## Problem to solve
Every line of the records below that has the word "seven" should be copied.

## Dataset content

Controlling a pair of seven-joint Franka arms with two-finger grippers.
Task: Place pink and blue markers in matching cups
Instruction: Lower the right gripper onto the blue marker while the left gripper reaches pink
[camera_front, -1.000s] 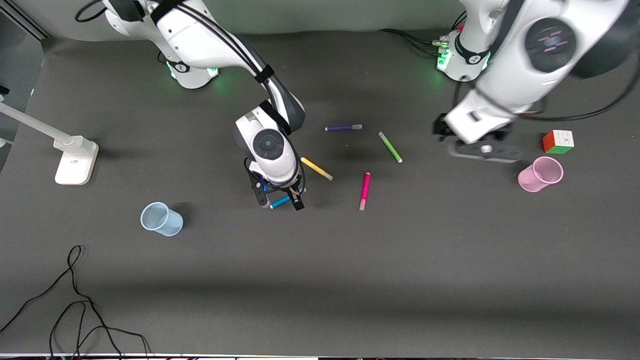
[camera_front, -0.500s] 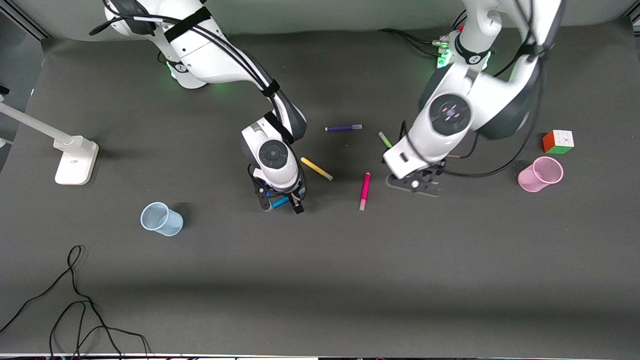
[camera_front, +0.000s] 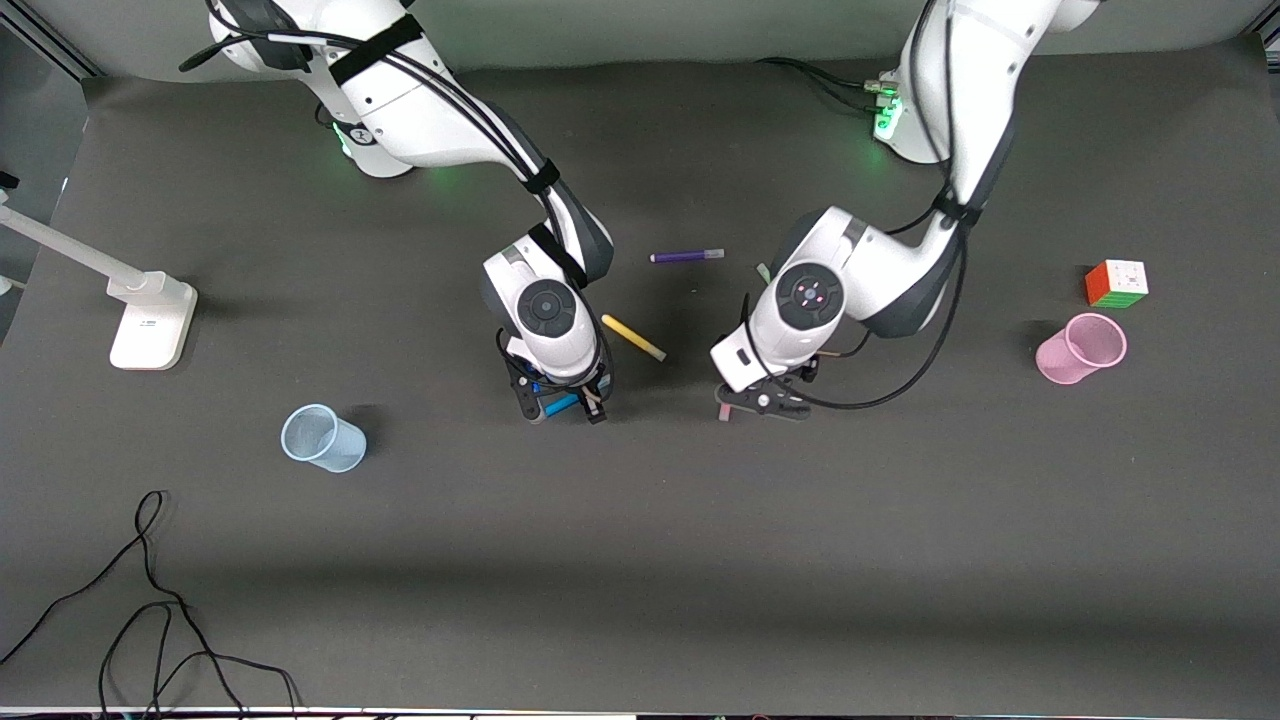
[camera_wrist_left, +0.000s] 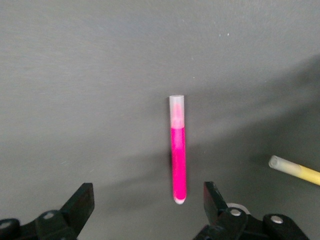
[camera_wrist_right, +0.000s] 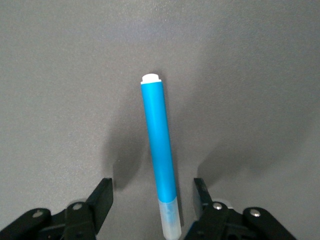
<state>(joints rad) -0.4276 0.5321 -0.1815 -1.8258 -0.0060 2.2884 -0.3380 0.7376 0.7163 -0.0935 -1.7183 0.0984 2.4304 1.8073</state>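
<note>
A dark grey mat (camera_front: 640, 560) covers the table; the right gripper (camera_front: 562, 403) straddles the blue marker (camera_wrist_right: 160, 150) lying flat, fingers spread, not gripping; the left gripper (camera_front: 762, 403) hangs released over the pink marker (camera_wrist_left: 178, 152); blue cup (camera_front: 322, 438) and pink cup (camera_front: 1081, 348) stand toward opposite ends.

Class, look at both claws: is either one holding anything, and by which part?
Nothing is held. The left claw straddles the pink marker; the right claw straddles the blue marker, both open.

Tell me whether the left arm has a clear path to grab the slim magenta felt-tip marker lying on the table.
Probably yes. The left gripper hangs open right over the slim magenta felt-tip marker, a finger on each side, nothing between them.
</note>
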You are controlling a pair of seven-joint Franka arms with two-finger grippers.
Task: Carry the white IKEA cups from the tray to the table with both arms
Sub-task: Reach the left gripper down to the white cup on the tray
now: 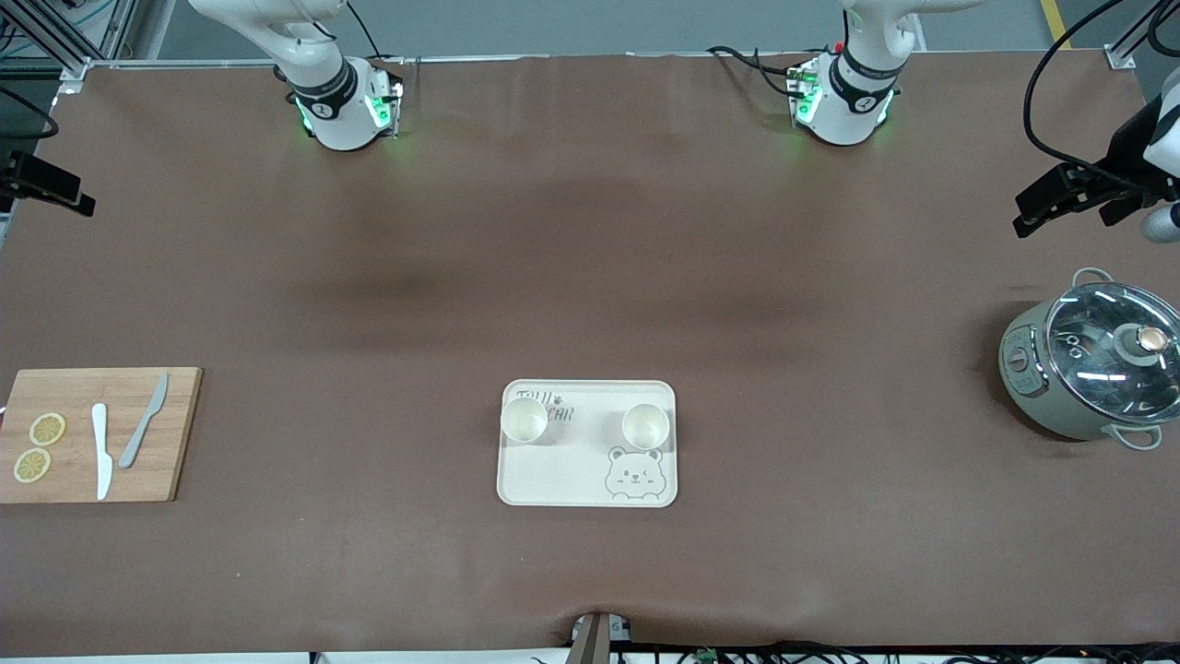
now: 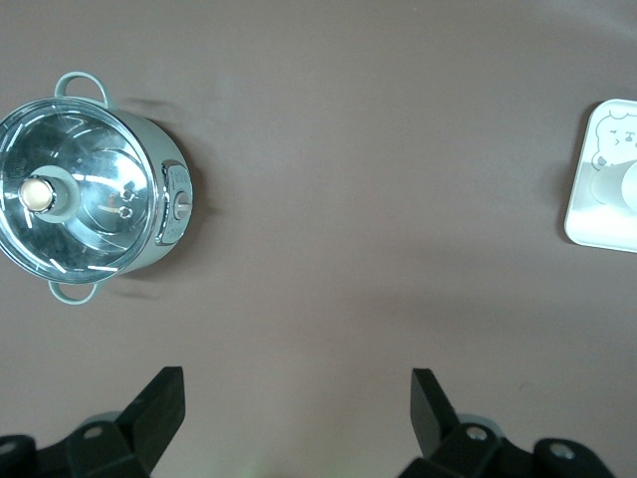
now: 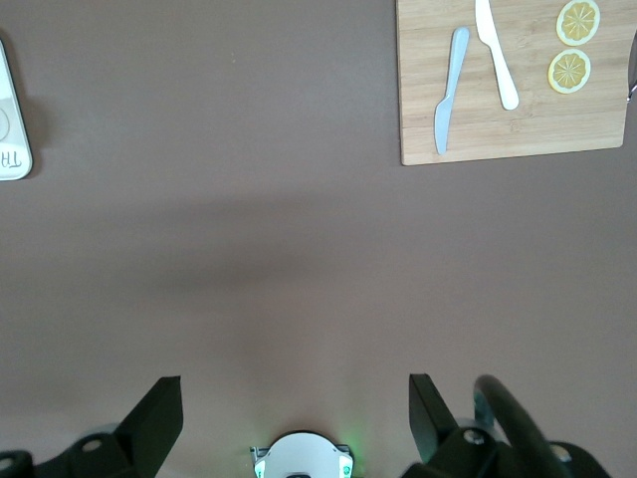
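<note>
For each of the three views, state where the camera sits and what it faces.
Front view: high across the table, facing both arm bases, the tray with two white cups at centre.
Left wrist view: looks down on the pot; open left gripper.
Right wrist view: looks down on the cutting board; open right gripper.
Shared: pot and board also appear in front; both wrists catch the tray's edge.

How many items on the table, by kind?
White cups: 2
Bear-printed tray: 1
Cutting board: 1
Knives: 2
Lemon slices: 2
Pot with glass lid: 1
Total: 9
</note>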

## Expected output
Controlling a pair of seven-joint Franka arms with two-finger grippers.
You are controlling a pair of seven-joint Franka arms with two-finger grippers.

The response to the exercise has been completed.